### Instructions to follow
Every line of the records below that holds the word "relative" belongs in the answer.

+ + +

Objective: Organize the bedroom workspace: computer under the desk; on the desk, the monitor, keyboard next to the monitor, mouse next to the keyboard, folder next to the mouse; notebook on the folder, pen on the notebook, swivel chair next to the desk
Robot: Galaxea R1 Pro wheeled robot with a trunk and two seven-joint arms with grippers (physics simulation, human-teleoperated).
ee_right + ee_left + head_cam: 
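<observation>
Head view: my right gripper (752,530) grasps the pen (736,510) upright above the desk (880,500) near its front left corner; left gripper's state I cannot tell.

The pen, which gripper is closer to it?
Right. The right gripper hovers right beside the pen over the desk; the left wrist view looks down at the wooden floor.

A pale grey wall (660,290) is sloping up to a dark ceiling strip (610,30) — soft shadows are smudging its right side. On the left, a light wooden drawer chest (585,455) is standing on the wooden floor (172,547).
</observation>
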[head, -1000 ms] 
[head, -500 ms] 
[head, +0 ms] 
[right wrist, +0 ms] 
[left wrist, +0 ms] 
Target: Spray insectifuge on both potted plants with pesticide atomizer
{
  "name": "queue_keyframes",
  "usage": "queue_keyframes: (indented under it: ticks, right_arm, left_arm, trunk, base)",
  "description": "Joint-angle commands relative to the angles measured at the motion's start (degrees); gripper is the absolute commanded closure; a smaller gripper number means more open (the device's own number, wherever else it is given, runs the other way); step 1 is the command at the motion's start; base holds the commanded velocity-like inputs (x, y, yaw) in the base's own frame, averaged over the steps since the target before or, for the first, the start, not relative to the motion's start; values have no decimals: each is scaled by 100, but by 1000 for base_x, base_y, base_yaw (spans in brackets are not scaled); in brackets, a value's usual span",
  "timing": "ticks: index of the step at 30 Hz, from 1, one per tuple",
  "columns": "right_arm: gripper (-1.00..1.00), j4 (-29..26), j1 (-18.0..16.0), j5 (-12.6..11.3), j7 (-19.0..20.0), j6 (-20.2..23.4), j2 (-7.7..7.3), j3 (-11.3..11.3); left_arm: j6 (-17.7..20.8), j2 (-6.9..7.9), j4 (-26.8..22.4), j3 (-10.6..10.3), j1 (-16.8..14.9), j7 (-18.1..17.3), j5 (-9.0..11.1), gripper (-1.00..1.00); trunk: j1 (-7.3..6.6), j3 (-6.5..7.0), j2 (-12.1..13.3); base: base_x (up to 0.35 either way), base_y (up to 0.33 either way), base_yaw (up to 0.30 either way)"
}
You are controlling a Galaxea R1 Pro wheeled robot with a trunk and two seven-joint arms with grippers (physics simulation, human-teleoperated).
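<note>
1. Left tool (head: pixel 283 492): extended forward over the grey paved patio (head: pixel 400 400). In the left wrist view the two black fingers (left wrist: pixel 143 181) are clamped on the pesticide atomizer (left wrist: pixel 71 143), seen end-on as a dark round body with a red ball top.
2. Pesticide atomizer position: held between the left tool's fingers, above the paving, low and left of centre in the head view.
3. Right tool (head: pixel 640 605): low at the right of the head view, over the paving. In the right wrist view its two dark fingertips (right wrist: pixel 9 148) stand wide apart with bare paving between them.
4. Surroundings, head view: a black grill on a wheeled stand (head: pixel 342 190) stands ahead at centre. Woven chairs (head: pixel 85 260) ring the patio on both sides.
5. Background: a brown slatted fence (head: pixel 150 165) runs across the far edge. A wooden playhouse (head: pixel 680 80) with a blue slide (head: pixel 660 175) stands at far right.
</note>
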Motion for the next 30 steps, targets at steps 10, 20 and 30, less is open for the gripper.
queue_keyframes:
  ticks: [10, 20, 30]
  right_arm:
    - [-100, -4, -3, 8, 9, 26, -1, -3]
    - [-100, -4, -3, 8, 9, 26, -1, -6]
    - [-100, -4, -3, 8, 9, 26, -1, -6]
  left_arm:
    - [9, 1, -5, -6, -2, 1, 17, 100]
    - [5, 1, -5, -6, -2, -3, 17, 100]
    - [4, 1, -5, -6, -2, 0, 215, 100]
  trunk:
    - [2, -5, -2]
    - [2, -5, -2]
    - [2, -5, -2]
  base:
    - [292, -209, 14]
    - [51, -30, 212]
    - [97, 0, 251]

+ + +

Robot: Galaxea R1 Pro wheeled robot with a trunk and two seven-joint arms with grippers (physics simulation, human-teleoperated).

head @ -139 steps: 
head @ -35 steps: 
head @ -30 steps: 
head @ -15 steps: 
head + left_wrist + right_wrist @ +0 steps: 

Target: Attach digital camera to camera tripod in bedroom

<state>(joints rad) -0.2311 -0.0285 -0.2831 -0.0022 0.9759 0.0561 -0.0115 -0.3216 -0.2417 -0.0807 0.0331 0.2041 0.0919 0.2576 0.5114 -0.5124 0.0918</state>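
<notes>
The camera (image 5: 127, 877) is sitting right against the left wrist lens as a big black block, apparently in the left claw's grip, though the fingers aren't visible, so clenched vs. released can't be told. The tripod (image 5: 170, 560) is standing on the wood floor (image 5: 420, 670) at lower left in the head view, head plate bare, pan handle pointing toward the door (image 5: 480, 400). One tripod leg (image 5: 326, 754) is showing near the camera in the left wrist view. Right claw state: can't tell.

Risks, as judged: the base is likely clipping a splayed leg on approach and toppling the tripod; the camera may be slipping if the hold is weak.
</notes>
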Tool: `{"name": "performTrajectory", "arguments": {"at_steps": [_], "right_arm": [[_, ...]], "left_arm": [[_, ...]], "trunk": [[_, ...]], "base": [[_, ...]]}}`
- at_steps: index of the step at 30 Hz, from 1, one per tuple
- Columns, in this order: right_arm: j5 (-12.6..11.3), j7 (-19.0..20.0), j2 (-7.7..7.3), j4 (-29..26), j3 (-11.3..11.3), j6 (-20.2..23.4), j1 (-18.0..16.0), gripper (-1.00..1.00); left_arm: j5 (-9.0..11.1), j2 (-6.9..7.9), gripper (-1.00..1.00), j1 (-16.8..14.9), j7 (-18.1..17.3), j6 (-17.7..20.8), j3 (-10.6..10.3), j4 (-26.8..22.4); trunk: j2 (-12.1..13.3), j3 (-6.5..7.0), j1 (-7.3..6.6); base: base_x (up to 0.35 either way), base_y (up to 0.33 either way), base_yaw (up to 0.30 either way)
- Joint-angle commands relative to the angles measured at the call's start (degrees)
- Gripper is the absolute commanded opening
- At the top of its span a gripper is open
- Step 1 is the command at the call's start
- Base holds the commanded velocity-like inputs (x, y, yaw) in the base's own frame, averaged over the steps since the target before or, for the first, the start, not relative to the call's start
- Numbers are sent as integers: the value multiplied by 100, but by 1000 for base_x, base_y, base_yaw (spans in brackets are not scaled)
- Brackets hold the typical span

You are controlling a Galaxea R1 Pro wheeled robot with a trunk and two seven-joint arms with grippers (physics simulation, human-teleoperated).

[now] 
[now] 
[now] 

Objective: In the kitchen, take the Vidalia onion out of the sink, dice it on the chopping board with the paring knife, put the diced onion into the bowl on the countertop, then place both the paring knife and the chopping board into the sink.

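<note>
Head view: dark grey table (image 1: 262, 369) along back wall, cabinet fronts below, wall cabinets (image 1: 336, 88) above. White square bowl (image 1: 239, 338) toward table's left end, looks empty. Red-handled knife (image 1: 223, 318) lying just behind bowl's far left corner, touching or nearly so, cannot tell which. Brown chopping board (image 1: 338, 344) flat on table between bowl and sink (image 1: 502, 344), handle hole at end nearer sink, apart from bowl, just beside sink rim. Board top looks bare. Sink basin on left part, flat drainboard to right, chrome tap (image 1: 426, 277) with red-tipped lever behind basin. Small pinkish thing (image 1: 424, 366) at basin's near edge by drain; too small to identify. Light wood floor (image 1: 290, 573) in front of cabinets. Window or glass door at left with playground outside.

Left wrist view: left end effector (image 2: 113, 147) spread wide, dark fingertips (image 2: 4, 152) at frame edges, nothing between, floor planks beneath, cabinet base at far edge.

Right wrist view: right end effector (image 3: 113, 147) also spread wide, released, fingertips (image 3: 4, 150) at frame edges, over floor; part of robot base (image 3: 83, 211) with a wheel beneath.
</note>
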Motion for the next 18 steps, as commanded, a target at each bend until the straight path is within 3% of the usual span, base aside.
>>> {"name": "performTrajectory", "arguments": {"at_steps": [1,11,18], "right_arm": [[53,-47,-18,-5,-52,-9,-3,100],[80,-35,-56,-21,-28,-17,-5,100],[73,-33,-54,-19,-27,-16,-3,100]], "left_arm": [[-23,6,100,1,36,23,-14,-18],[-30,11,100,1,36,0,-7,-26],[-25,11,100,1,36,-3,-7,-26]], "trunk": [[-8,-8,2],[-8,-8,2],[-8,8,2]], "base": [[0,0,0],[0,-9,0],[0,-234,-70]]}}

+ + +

### Your response
  "description": "Joint-angle commands relative to the angles measured at the motion's start (degrees); gripper is the absolute commanded closure; a smaller gripper number means more open (the device's own number, wherever else it is given, runs the other way); step 1 is the command at the motion's start; base holds the commanded velocity-like inputs (x, y, yaw) in the base's own frame, averaged over the steps since the target before or, for the first, the start, not relative to the motion's start; values have no decimals: each is scaled by 100, but by 1000 for base_x, base_y, base_yaw (spans in brackets are not scaled); in brackets, a value's usual span",
- Joint-angle commands relative to the angles measured at the call's start (degrees)
- Base holds the commanded velocity-like inputs (x, y, yaw) in the base's own frame, averaged over the steps since the target before or, for the first, the start, not relative to the call's start

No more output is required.